*Task directions:* Search the data for "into". Each line containing it is to be copied.

*Excerpted records:*
BEGIN

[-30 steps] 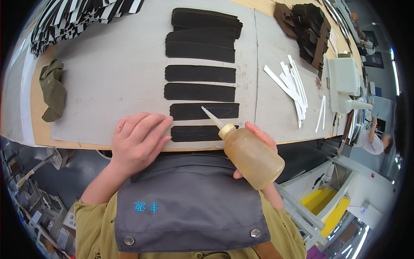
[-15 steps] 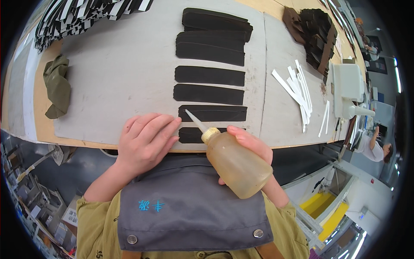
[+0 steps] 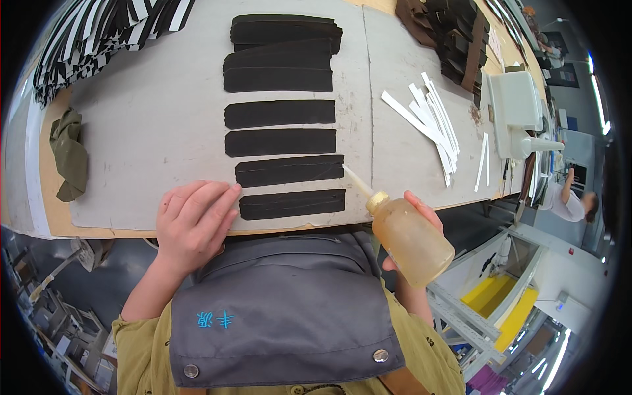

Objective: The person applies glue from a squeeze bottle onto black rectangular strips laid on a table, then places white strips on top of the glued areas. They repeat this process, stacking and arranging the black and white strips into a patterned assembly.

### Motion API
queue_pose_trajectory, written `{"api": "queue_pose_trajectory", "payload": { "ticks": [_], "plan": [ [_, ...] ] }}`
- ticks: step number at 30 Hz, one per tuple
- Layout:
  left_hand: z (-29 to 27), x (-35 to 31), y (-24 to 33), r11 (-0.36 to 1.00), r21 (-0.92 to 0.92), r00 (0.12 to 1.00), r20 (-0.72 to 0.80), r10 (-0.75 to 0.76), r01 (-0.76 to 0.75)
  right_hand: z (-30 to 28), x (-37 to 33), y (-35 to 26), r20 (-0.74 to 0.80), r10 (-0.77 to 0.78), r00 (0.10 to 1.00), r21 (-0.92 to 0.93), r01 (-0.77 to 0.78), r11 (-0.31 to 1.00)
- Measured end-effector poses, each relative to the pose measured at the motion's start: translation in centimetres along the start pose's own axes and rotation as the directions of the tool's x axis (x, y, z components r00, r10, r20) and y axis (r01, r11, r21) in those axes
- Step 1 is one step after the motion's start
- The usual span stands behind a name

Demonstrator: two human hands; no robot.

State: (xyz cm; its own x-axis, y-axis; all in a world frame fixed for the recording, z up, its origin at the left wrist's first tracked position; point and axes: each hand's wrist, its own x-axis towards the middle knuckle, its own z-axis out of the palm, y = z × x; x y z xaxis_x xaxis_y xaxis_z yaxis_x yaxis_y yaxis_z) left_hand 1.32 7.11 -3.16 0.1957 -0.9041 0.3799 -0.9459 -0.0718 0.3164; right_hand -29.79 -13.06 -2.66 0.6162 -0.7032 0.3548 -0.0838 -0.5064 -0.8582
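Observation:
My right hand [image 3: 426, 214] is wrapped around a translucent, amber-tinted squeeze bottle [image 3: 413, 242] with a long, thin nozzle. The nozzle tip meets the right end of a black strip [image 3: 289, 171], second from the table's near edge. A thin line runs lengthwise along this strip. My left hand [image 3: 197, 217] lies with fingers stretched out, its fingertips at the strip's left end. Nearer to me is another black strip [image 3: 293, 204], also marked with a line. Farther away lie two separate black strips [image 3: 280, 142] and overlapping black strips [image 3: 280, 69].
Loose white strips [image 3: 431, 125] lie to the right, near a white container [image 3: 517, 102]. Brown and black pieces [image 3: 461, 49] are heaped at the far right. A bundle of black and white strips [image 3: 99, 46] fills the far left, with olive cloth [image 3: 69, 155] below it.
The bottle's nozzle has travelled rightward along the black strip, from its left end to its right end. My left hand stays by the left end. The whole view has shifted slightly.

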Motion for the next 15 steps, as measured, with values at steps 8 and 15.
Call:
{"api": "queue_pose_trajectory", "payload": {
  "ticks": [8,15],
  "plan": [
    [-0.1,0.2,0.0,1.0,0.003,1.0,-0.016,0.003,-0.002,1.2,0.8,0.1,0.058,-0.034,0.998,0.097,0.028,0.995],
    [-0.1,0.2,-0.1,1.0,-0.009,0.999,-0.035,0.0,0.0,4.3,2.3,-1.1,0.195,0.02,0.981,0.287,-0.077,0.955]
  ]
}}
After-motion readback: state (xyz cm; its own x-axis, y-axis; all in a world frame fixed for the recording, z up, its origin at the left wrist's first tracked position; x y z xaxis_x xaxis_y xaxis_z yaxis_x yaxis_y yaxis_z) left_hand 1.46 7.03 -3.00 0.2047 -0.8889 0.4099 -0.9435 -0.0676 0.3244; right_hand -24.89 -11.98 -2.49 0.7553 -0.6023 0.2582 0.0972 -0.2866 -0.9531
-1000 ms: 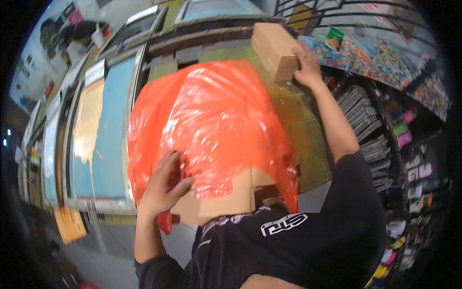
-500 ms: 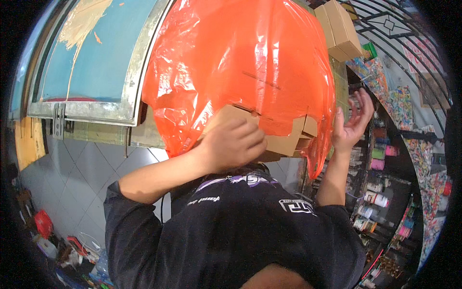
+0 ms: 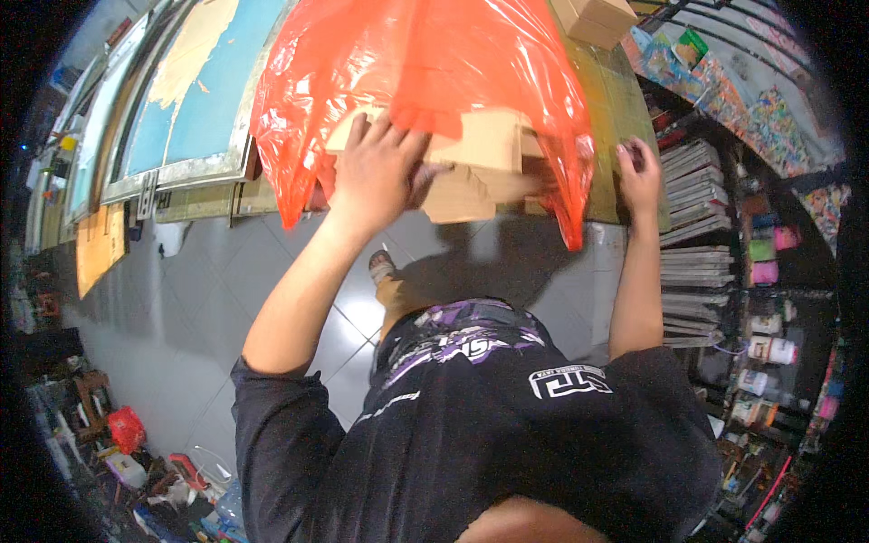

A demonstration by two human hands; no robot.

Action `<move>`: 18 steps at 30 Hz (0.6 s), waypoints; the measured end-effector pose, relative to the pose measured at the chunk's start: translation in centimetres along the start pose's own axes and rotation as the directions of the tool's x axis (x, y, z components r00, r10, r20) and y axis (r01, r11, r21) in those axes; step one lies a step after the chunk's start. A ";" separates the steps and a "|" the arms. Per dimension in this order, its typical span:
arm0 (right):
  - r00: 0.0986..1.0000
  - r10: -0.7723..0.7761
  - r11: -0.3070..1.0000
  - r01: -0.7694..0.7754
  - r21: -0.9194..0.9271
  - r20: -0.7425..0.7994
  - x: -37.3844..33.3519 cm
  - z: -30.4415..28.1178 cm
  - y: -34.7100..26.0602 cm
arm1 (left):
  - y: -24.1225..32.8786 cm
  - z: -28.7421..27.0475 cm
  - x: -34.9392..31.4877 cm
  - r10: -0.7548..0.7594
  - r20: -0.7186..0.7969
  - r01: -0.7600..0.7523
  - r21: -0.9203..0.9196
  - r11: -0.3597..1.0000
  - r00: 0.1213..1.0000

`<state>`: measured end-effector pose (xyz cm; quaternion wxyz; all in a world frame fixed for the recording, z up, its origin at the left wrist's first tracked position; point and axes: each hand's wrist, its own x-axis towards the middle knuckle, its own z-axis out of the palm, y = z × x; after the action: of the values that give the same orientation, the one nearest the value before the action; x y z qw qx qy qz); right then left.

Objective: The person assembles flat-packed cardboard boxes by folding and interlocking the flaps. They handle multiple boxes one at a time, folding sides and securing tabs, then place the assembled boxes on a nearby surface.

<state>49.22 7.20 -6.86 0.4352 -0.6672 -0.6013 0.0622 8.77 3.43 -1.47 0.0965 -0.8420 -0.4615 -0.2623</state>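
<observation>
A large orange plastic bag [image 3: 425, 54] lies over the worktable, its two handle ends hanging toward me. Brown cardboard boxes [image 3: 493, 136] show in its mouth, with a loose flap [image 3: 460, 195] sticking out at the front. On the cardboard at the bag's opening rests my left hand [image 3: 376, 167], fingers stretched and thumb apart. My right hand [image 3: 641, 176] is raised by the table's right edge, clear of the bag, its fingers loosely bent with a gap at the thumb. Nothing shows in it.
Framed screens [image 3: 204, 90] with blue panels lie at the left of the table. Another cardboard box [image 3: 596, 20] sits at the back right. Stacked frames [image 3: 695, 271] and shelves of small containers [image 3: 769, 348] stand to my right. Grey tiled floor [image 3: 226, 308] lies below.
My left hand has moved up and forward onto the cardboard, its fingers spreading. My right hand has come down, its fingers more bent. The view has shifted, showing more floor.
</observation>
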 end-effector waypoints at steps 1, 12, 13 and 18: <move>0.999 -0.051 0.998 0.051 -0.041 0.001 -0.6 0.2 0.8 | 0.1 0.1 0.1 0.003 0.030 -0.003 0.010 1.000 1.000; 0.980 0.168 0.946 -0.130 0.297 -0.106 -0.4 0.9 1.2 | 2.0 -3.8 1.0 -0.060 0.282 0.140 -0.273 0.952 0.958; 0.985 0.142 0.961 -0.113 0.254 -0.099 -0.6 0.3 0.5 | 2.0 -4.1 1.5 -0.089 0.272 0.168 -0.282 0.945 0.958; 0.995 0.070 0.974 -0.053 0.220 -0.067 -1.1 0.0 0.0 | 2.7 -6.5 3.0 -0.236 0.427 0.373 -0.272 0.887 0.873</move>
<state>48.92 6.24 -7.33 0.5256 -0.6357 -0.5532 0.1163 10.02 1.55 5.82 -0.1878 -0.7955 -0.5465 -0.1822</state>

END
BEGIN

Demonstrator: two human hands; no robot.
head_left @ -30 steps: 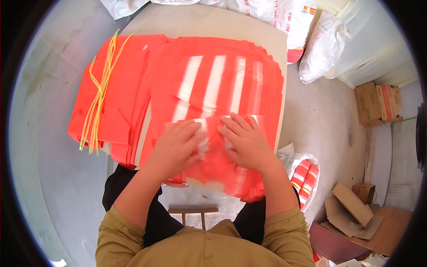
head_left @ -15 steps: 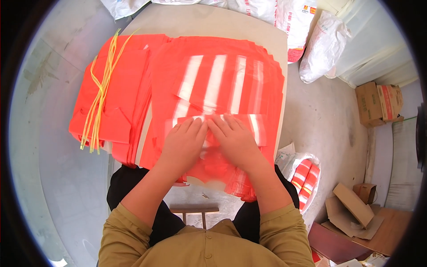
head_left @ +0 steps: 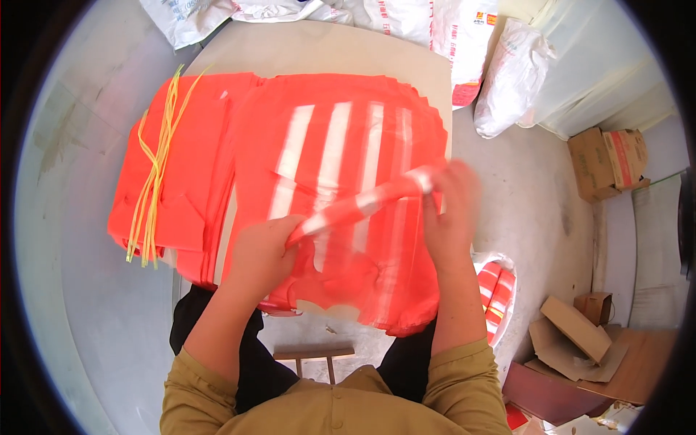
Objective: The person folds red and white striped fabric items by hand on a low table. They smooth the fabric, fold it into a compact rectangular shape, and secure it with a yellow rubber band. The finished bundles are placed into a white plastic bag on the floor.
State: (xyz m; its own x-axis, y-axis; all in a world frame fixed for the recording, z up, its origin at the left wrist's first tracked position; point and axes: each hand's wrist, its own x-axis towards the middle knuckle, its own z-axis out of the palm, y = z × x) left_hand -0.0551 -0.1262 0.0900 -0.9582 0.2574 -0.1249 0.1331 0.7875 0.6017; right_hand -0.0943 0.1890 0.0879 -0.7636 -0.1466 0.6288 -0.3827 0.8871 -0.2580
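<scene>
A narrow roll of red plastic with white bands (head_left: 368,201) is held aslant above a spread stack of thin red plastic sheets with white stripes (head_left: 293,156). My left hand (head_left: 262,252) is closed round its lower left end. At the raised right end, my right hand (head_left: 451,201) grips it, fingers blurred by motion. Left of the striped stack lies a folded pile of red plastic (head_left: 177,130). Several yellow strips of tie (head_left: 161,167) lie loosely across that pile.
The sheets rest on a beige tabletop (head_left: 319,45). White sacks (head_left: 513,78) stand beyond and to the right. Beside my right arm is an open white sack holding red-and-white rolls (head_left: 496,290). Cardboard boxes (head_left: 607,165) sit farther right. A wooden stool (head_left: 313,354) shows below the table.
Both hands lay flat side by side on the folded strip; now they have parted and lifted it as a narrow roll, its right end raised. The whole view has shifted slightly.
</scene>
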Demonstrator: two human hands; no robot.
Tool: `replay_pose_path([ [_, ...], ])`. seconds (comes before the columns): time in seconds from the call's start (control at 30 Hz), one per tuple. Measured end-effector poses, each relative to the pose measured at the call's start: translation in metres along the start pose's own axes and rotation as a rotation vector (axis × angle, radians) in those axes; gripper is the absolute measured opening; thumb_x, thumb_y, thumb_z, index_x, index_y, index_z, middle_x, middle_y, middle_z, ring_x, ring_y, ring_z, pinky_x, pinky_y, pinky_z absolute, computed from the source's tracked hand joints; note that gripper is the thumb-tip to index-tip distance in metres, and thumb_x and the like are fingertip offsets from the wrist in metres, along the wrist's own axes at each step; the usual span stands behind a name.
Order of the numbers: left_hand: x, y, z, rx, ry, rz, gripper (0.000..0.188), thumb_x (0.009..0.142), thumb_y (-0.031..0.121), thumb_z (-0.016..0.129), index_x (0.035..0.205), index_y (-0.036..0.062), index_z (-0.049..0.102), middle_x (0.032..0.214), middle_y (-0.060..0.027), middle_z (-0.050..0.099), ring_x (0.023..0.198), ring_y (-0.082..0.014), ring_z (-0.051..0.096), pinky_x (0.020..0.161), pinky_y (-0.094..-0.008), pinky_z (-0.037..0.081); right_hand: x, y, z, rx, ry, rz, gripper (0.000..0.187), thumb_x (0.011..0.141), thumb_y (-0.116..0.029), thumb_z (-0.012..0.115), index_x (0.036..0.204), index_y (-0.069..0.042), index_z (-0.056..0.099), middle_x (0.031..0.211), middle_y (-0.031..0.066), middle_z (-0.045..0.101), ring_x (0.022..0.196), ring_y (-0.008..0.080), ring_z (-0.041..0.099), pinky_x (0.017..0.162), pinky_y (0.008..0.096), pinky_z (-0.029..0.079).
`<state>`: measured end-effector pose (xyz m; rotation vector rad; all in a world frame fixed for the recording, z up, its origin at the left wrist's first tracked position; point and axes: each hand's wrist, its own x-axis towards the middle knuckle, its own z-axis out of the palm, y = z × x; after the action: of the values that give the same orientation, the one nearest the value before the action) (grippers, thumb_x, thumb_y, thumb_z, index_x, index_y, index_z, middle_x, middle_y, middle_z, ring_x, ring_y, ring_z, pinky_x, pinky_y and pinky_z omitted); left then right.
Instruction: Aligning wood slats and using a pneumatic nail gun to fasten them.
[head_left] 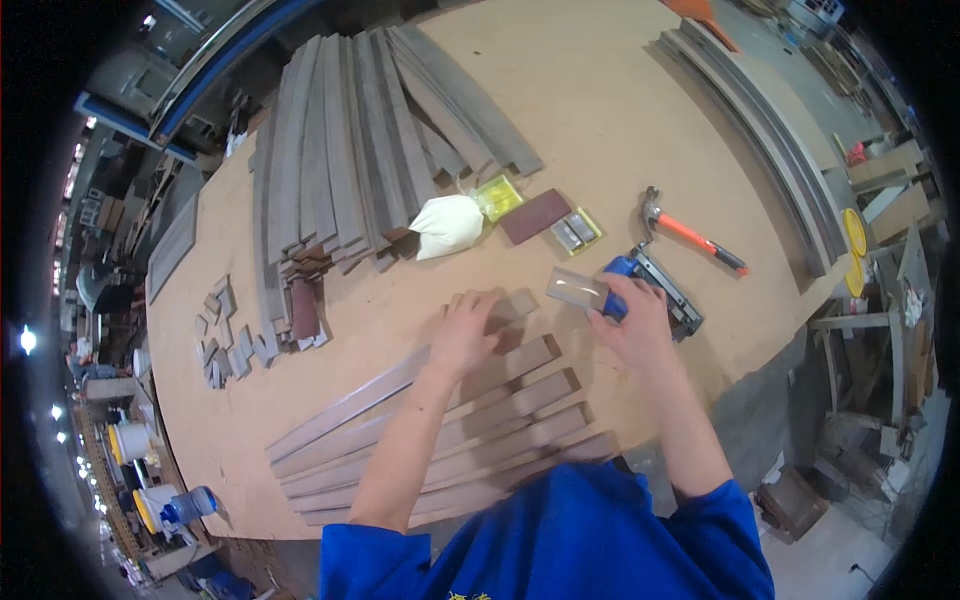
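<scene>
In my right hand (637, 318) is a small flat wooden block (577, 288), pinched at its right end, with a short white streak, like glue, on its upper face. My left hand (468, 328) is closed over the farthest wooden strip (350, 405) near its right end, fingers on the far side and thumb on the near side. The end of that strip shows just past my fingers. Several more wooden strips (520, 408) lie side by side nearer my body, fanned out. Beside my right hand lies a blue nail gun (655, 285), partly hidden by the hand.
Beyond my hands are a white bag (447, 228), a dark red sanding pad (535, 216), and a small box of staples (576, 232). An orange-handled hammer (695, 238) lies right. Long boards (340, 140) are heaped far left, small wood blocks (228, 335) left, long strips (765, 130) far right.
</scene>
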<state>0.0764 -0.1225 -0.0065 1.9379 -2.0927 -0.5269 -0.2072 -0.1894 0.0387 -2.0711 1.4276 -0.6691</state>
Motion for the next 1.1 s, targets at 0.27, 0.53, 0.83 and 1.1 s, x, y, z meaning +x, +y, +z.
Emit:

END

*Task response:*
Objective: The person applies glue from a squeeze bottle onto black rectangular strips laid on a table, then places white strips on top of the glued areas. They repeat this process, stacking and arranging the black and white strips into a patterned assembly.
Objective: The person folds red and white striped fabric items by hand on a low table. They smooth the fabric, fold it into a compact rectangular shape, and secure it with a yellow rubber band. The finished bundles are placed into a white plastic bag on the floor.

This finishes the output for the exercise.